I am attempting to cluster a set of data points that are represented as a sparse scipy matrix, X. That is,
>>> print type(X)
<class 'scipy.sparse.csr.csr_matrix'>
>>> print X.shape
(57, 1038)
>>> print X[0]
(0, 223) 0.471313296962
(0, 420) 0.621222153695
(0, 1030) 0.442688836467
(0, 124) 0.442688836467
When I feed this matrix into an sklearn.mixture.GMM model, however, it raises the following ValueError:
File "/Library/Python/2.7/site-packages/sklearn/mixture/gmm.py", line 423, in fit
X = np.asarray(X, dtype=np.float)
File "/System/Library/Frameworks/Python.framework/Versions/2.7/Extras/lib/python/numpy/core/numeric.py", line 235, in asarray
return array(a, dtype, copy=False, order=order)
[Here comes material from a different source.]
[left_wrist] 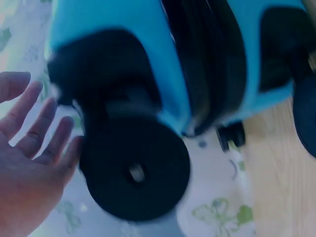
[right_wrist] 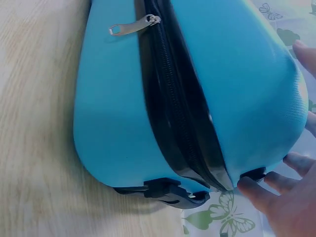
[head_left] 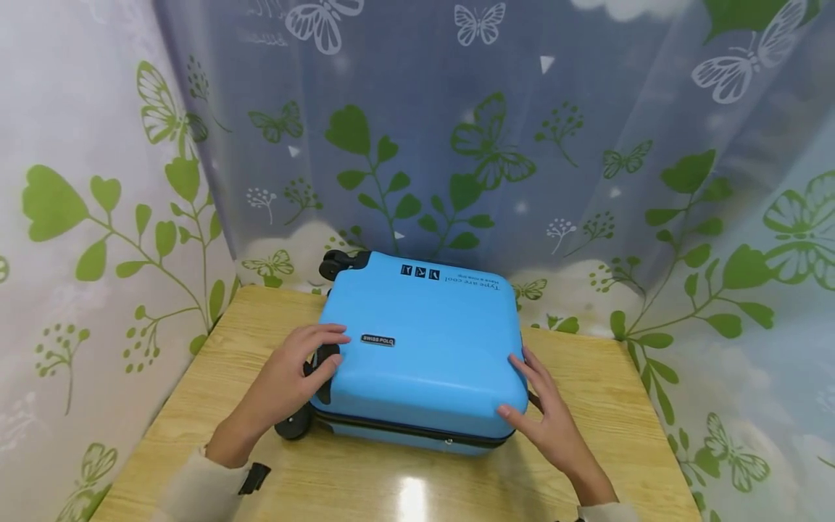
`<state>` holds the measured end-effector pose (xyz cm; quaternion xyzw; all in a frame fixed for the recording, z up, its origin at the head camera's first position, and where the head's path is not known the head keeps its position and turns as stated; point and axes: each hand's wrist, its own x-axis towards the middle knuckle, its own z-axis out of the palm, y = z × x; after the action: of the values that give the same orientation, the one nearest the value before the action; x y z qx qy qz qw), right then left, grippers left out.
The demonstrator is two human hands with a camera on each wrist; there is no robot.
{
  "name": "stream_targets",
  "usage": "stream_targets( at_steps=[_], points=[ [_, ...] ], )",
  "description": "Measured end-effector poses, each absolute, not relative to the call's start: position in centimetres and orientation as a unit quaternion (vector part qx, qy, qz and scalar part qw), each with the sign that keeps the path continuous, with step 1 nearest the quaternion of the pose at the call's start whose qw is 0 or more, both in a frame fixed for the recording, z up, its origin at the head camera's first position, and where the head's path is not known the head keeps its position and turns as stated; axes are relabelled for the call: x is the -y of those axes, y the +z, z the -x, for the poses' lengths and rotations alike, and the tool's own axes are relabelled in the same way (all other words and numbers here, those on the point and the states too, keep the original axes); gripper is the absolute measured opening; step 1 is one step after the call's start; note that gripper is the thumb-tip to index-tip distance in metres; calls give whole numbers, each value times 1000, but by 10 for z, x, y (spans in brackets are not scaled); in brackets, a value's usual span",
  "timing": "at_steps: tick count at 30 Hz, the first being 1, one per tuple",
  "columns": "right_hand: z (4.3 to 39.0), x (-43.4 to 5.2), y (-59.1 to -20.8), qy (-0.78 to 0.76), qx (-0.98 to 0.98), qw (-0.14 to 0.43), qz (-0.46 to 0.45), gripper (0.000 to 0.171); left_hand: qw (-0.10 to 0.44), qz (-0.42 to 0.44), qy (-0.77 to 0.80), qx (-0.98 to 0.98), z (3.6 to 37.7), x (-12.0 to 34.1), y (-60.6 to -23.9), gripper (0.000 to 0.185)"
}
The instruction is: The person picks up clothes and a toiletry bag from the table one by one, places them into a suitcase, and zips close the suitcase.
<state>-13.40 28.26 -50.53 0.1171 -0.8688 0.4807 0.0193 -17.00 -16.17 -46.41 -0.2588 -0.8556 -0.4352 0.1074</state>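
A light blue hard-shell suitcase [head_left: 430,319] lies flat on the wooden table, its "SWISS POLO" badge [head_left: 378,340] facing up. Black wheels are on its left side; one wheel [left_wrist: 136,170] looms large in the left wrist view. My left hand [head_left: 280,377] is at the near left corner, thumb and fingers spread over the black corner guard. At the right end, my right hand [head_left: 548,417] has its fingers spread along the edge of the shell. A black zipper band with a metal zipper pull [right_wrist: 131,27] runs round the side, and a black handle [right_wrist: 175,192] shows at the end.
Patterned curtains [head_left: 417,145] with leaves and butterflies enclose the back and both sides of the wooden table [head_left: 587,384]. The suitcase's far side is close to the back curtain. A black strap end [head_left: 254,478] hangs by the left sleeve.
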Motion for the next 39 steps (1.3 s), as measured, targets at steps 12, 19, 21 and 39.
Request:
stream_targets(
  at_steps=[12, 19, 21, 39],
  points=[
    [127, -279, -512, 487, 868, 24, -98, 87, 17, 321, -487, 812, 143, 115, -462, 29],
    [117, -273, -512, 481, 872, 37, -87, 93, -53, 337, -471, 813, 129, 87, -474, 27],
    [115, -272, -514, 477, 873, 45, -89, 92, -67, 336, -462, 818, 126, 80, -480, 26],
    [110, -265, -523, 408, 901, 101, -112, 94, -39, 303, -356, 883, 116, 26, -540, 18]
  ],
)
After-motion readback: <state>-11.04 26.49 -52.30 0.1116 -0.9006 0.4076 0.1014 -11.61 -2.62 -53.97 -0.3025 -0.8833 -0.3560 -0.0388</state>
ValueError: setting an array element with a sequence.
However, I have been able to make the sklearn.cluster.KMeans model work perfectly on the same sparse matrix X.
Some other hopefully useful info: scipy version = 0.11.0, sklearn version = 0.14.1
Any ideas on what is going wrong? Thanks in advance!
GMMs don't support sparse matrix input, while KMeans
does. If an estimator supports sparse matrices, this is always explicitly stated in the docstring for the relevant method.